Freddie Oversteegen was only 14, petite with long braids, when she became an assassin and saboteur.
Freddie was raised by her divorced mother in Haarlem. Her mother was politically engaged, fiercely anti-Nazi and offered shelter to Jewish refugees from Germany in the 1930s, even though the sisters Truus and Freddie were forced to sleep together in a small single bed.
It was 1940, Germany had invaded the Netherlands, and she and her sister, Truus, who was two years older, had been recruited by the local Dutch resistance commander, in the city of Haarlem.
When the war started, the girls were only 16 and 14 years old.
The sisters worked as nurses in Enschede, on the German border in eastern Holland, where they could surreptitiously report on a German military airport. They also distributed leaflets and anti-Nazi posters.
Their anti-Nazi activities brought them to the attention of Frans van der Wiel, the Dutch underground leader in Haarlem, who visited them and, with their mother’s blessing, persuaded them to join the Council of Resistance.
“Only later did he tell us what we’d actually have to do: Sabotage bridges and railway lines,” Truus Menger-Oversteegen recalled in a 2014 book, “Under Fire: Women and World War II.” “We told him we’d like to do that.”
Then the commander added, “ ‘And learn to shoot — to shoot Nazis,’ ” she said.
“I remember my sister saying, ‘Well, that’s something I’ve never done before!’ ”Their mother gave them only one rule, Ms. Oversteegen said: “Always stay human.”
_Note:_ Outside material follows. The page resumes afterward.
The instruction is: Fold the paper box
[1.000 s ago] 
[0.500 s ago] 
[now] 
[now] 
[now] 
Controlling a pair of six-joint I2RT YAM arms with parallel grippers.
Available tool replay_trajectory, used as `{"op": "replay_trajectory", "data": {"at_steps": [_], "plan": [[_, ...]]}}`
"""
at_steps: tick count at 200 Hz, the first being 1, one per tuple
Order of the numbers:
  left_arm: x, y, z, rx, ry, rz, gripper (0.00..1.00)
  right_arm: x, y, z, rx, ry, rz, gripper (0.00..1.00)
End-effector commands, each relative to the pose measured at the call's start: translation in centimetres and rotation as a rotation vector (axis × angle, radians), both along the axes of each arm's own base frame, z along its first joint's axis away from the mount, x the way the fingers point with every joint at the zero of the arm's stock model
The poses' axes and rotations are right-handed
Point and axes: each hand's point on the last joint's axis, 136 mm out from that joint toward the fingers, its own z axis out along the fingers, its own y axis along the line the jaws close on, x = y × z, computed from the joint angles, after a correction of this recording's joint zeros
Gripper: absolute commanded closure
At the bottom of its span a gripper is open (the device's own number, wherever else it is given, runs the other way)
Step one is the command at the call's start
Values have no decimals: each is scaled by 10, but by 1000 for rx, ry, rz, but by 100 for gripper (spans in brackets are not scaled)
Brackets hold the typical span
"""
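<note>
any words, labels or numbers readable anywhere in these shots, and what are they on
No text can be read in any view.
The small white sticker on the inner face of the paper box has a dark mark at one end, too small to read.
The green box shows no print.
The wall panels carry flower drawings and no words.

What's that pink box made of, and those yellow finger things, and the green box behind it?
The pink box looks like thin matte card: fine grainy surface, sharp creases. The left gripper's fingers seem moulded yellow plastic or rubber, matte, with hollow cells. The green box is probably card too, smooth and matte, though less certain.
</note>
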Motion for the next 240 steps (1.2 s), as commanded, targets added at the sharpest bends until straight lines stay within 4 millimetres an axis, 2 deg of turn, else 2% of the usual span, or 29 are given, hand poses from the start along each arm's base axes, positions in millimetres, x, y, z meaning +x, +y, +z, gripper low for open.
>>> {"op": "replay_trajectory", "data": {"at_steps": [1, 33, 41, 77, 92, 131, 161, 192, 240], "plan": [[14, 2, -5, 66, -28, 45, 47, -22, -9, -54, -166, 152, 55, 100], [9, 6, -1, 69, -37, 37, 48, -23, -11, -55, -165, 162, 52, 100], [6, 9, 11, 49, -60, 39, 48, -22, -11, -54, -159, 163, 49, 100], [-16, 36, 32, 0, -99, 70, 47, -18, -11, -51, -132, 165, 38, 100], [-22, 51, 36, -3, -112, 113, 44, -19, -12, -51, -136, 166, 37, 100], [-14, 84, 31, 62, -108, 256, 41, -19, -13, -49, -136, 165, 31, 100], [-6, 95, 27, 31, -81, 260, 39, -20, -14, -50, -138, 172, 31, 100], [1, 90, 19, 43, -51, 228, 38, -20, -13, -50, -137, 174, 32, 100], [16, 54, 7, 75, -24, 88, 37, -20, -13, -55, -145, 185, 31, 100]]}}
Retaining their humanity became more challenging once the sisters joined the seven-member underground cell based in Haarlem (they and Ms. Schaft were the only women) and learned that their job would entail blowing up bridges and railway tracks — and murder.
“Yes, I’ve shot a gun myself and I’ve seen them fall,” Freddie Oversteegen told a TV interviewer. “And what is inside us at such a moment? You want to help them get up.”
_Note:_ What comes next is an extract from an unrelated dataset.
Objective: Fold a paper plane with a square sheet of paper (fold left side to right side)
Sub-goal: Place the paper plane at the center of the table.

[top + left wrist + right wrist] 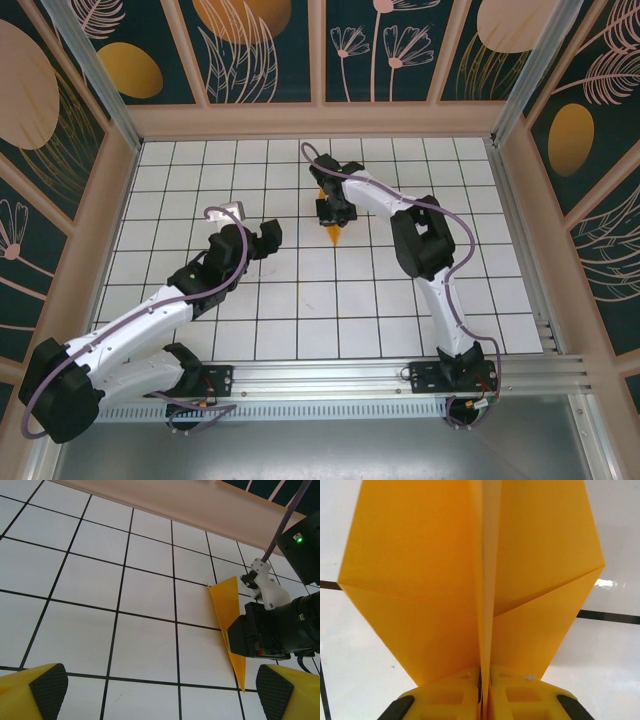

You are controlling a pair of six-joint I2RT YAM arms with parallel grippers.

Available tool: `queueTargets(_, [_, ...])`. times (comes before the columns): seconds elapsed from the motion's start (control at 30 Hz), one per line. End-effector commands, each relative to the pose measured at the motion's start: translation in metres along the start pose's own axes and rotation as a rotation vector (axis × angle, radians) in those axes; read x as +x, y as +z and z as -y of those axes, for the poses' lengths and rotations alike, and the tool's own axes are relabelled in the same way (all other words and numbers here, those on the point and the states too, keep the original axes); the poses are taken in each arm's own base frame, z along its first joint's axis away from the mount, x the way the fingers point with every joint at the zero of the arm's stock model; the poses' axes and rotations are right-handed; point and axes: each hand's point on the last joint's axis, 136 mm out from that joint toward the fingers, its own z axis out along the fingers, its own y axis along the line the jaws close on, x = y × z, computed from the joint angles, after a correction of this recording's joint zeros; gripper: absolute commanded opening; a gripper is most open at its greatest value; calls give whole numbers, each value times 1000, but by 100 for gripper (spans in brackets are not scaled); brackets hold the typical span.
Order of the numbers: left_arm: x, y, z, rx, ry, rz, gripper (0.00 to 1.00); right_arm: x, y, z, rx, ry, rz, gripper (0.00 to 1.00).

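The square sheet of paper stands folded into a slim, pointed orange-yellow paper plane (420, 580) with a centre crease. My right gripper (485, 697) is shut on that crease, and the two wings spread to either side of its yellow fingers. From above, the right gripper (333, 212) sits mid-table toward the back, with the plane's tip (333, 235) poking out toward the near side. In the left wrist view the plane (226, 607) touches the tiles under the right arm's black wrist (272, 632). My left gripper (258, 232) hangs open and empty, a tile or two left of the plane; its fingertips (47, 692) are spread wide.
White tiled floor (300, 300) with black grid lines, enclosed by beige-framed walls (320, 118) with a dark floral pattern. An aluminium rail (350, 375) carries both arm bases at the near edge. The right arm's grey cable (285, 522) runs above the plane.
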Motion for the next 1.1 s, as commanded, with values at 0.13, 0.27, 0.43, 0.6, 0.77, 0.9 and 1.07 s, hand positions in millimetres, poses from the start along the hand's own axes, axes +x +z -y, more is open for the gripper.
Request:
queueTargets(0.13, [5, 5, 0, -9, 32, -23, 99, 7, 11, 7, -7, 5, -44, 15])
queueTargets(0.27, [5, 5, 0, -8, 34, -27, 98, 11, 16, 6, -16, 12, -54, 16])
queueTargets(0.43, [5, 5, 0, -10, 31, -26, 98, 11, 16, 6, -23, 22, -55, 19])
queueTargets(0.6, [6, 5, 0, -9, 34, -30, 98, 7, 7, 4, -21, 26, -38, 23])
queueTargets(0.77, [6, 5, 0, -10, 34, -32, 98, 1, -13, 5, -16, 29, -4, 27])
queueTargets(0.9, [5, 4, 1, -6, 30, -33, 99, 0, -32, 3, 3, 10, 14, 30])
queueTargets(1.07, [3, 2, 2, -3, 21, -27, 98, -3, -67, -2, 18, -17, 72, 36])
They were engaged by the resistance for the distribution of illegal magazines, helping people in hiding and the transport of weapons. "They were young and would not be searched as well as older girls and women. That was especially true for Freddie. She was small and seemed two years younger than she actually was. If she was arrested with all kinds of weapons, she would look with an innocent look and would often be allowed to drive on.
Together with Truus, she carried out attacks and sabotage actions, such as setting fire to a German storage facility in Overveen using aspirin tubes filled with a flammable liquid. On a visit to Enschede they met Hannie Schaft. Truus and Freddie Oversteegen already had pistols with them. They got shooting lessons in an empty potato bunker.
The sisters, along with a lapsed law student, Hannie Schaft, became a singular female underground squad, part of a cell of seven, that killed collaborators and occupying troops.
The three staged drive-by shootings from their bicycles; seductively lured German soldiers from bars to nearby woods, where they would execute them; and sheltered fleeing Jews, political dissidents, gay people and others who were being hunted by the invaders.
Just like Hannie Schaft, the girls did not hesitate to liquidate Nazis. Freddie Dekker-Oversteegen said that they seduced Germans and bad Dutch in cafes. "We asked if they wanted a party in the forest and then liquidated them. We had to do that. It was necessarily evil, because they killed good people. "When asked how many people she had wound up, she replied," You shouldn't ask soldiers anything like that. "Hannie Schaft was arrested and did not survive the war. Both sisters do.
The three women drew the line once.
They had been ordered to kidnap the children of the politician and senior Nazi officer Arthur Seyss-Inquart, reichkommissar of the occupied Netherlands. The plan was to swap the children for imprisoned members of the Dutch underground. The three refused because the children could have been killed if the exchange went awry.
“We are no Hitlerites,” Ms. Schaft was once quoted “Resistance fighters don’t murder children.”
In 2014, Freddie and Truus received the Mobilization War Cross from the hands of Prime Minister Rutte.